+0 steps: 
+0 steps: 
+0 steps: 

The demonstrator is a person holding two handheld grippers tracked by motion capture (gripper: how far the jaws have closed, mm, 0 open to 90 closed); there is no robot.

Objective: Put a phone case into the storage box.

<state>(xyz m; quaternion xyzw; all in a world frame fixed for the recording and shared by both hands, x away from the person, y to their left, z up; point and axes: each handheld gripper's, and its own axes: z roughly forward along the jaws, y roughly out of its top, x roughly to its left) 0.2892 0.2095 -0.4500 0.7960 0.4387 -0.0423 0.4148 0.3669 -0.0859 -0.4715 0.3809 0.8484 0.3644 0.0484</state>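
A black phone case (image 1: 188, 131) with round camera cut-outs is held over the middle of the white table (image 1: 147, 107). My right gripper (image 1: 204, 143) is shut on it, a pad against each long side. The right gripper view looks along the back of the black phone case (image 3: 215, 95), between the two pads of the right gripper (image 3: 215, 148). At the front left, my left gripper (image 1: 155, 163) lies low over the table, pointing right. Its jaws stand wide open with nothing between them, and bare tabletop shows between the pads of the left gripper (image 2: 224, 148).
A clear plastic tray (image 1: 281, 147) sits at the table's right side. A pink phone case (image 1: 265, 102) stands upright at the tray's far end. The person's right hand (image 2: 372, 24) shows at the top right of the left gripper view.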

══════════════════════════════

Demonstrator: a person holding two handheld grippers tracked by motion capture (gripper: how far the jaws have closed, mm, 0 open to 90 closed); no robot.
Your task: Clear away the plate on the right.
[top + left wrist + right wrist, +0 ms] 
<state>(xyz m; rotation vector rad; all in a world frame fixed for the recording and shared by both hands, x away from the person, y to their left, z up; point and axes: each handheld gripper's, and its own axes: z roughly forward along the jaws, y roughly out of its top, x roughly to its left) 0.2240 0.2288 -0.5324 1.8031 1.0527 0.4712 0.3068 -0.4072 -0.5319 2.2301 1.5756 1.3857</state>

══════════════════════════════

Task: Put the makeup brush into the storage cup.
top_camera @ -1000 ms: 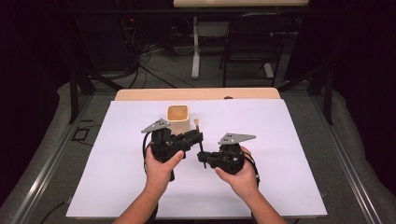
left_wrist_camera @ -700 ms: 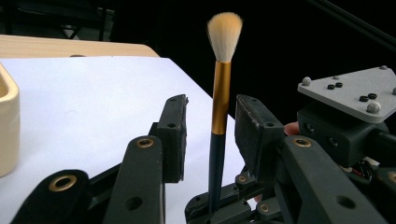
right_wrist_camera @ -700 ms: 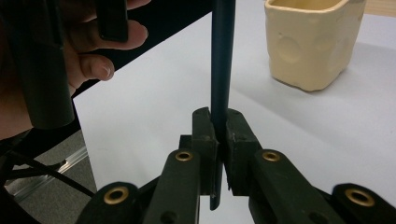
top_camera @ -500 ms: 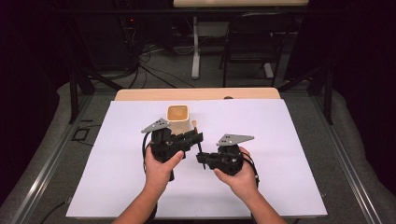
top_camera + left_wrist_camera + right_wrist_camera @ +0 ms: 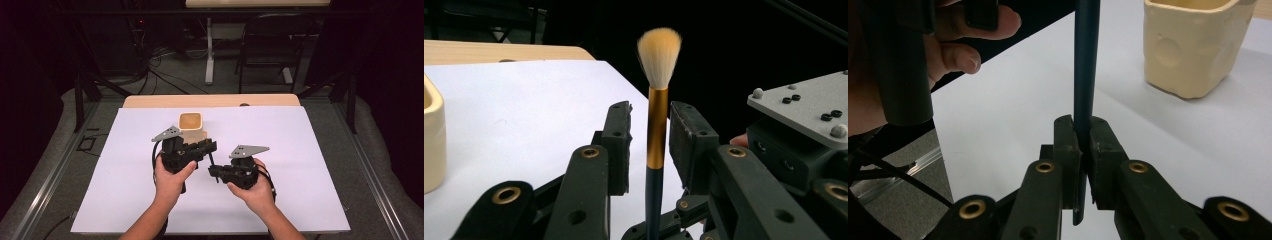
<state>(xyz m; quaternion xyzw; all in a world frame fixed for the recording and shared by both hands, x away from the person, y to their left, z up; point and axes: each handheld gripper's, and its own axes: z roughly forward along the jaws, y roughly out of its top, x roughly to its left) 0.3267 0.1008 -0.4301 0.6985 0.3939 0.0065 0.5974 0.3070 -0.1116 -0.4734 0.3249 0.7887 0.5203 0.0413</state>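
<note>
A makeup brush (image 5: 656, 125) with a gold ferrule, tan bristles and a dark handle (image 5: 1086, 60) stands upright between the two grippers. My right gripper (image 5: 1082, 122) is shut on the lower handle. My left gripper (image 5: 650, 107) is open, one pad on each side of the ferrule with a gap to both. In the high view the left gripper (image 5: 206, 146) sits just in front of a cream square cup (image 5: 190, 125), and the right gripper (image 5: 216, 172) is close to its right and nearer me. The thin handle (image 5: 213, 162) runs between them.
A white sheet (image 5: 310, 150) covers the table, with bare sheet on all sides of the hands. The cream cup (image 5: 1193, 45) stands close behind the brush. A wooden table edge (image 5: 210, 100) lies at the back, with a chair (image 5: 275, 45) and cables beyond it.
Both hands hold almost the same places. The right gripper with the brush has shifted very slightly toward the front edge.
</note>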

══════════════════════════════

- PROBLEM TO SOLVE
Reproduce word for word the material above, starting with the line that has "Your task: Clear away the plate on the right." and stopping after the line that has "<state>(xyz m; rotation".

- WRITTEN REPLY
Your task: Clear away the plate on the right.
[top + left wrist + right wrist, +0 ms] 
<state>(xyz m; rotation vector rad; all in a world frame fixed for the recording and shared by both hands, x away from the person, y to their left, z up; point and axes: each handheld gripper's, and its own axes: z roughly forward along the jaws, y roughly out of its top, x roughly to its left) 0.2240 0.2288 -0.5324 1.8031 1.0527 0.4712 0.3068 -0.4072 -0.5319 2.2301 1.5756 1.3857</state>

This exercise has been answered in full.